• **YOUR TASK**
Reproduce each line of the entries that carries "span".

• **Records excerpted from a collection**
+ + +

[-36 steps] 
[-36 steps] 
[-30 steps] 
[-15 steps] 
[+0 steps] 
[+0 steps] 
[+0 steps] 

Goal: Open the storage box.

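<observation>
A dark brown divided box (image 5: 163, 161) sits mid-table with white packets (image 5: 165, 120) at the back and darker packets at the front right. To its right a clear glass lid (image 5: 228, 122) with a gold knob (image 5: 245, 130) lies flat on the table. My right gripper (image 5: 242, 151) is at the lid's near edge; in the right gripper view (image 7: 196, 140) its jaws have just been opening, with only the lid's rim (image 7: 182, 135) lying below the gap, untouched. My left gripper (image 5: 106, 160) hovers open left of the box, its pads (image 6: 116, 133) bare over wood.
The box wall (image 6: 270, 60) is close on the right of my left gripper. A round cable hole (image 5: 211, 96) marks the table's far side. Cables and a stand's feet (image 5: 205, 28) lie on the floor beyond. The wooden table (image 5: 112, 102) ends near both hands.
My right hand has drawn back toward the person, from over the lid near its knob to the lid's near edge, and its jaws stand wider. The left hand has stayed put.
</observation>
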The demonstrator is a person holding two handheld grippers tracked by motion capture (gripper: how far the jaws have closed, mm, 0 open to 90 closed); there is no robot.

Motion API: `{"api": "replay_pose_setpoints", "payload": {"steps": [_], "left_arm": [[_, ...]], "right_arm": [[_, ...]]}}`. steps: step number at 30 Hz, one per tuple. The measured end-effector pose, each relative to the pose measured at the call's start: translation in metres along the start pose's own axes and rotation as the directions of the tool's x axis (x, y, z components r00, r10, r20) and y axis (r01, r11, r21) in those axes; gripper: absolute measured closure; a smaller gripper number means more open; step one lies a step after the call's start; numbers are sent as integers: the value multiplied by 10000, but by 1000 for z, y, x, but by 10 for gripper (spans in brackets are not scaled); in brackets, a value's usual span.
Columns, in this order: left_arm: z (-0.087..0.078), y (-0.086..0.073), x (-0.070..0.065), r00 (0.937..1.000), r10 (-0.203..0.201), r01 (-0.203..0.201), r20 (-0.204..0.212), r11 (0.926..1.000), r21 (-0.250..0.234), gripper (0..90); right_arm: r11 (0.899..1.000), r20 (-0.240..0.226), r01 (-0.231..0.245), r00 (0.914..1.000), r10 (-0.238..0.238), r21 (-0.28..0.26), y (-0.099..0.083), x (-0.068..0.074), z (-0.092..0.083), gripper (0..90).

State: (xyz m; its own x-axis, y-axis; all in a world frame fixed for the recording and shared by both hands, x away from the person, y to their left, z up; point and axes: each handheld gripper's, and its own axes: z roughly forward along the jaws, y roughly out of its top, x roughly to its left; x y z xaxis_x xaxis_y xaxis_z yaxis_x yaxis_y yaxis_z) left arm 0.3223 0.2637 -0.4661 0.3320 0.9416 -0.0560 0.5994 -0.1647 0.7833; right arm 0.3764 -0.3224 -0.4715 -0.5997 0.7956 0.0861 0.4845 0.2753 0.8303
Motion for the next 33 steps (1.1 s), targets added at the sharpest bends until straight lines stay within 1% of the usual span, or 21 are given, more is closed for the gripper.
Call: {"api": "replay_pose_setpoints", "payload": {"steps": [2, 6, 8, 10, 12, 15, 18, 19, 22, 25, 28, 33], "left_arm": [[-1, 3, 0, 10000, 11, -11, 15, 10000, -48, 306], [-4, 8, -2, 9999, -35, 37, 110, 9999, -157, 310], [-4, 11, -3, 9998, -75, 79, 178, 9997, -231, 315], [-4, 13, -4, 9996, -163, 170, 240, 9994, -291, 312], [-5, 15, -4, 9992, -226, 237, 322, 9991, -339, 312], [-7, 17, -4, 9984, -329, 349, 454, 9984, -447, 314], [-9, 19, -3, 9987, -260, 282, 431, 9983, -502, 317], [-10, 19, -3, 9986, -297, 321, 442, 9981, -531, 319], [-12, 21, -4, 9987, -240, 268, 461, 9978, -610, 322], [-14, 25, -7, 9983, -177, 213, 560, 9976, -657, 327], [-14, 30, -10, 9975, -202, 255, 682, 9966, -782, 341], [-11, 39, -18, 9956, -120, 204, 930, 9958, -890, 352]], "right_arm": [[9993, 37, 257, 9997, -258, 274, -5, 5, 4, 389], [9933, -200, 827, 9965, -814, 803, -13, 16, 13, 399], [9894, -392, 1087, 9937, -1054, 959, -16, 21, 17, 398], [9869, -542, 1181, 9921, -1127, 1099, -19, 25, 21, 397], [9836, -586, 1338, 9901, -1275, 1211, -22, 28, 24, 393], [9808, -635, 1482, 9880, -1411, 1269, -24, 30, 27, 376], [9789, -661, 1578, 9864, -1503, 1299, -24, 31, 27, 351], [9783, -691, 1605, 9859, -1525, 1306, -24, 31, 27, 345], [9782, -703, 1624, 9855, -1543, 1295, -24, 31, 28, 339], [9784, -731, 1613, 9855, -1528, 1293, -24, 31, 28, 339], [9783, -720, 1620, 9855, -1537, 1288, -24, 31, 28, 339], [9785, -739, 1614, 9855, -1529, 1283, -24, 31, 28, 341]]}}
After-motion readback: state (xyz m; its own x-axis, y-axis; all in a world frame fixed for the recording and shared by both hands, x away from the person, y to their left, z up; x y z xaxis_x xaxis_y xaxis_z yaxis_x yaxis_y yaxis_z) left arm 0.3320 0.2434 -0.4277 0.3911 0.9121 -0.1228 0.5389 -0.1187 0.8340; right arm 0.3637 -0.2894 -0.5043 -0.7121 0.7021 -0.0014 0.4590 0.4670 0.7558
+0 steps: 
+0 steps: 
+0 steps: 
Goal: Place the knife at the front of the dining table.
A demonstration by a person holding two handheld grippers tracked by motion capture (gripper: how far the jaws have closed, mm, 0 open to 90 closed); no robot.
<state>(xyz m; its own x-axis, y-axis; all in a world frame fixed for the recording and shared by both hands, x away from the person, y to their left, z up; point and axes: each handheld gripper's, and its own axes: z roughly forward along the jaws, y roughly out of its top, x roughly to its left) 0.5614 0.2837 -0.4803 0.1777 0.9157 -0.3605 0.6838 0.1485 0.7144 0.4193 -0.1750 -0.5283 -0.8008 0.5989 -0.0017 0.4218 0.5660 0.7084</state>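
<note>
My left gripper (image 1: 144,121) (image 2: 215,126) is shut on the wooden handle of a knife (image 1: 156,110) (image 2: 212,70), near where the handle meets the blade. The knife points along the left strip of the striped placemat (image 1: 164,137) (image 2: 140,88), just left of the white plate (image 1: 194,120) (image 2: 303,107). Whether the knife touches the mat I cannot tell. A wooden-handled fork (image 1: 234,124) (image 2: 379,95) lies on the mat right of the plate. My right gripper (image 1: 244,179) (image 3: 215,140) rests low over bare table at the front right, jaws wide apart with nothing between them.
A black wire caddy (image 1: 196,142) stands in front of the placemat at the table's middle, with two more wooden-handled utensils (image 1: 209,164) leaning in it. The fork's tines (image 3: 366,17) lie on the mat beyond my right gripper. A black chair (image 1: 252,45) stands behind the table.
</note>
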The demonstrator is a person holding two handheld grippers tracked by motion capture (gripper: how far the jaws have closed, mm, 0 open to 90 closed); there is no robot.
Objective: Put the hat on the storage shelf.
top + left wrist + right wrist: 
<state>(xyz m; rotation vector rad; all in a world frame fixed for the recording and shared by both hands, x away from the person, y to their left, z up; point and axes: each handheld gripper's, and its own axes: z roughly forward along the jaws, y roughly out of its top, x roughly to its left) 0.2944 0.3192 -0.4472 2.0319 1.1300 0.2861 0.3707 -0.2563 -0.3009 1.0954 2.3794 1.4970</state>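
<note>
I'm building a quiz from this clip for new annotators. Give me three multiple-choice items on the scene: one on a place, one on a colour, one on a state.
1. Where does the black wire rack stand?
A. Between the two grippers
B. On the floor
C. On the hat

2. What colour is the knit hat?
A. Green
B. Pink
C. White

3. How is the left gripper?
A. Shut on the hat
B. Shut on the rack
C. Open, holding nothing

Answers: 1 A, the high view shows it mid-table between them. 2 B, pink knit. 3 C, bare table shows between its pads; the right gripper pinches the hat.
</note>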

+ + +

• **YOUR SOLUTION**
Motion API: `{"api": "replay_pose_setpoints", "payload": {"steps": [_], "left_arm": [[_, ...]], "right_arm": [[_, ...]]}}`. steps: step number at 30 Hz, one per tuple. The measured end-effector pose, each relative to the pose measured at the call's start: translation in metres along the start pose's own axes and rotation as the directions of the tool's x axis (x, y, z components r00, r10, r20) and y axis (r01, r11, r21) in those axes; gripper: absolute measured closure; a smaller gripper number means more open; step one lies a step after the call's start; numbers are sent as integers: the value multiplied by 10000, but by 1000 for z, y, x, but by 10 for gripper (spans in brackets are not scaled); in brackets, a value's usual span.
Motion for the next 33 steps (1.1 s), targets added at the sharpest bends until straight lines stay within 1% of the usual span, or 21 are given, more is closed for the gripper.

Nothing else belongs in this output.